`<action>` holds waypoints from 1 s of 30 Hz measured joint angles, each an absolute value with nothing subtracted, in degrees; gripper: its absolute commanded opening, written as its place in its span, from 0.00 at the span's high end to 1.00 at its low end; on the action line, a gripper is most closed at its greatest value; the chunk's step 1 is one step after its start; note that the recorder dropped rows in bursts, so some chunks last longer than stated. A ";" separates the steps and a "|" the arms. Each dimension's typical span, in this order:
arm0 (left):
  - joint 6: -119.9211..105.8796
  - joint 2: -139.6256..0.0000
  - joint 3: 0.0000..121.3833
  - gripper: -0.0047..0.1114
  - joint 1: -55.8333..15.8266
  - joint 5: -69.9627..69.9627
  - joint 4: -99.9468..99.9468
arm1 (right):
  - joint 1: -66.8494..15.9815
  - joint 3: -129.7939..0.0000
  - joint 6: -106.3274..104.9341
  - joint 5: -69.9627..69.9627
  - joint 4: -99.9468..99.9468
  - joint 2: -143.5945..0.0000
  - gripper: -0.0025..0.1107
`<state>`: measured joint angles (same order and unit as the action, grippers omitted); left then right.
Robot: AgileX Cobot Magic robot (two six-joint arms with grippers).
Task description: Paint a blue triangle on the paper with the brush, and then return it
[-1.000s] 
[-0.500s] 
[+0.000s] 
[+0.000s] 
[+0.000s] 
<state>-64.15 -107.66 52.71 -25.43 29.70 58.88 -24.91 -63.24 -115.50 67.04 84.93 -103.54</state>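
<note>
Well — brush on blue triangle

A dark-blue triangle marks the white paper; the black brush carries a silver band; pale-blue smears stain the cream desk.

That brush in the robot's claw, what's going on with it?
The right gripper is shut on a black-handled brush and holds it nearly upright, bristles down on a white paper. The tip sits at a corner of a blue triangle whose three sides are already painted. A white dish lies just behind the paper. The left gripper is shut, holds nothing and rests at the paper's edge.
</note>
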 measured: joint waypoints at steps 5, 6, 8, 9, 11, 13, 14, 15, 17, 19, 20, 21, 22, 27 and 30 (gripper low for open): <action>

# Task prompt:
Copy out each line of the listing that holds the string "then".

# Response below:
`<state>`: measured joint angles (same order and unit as the action, grippers omitted); left then right.
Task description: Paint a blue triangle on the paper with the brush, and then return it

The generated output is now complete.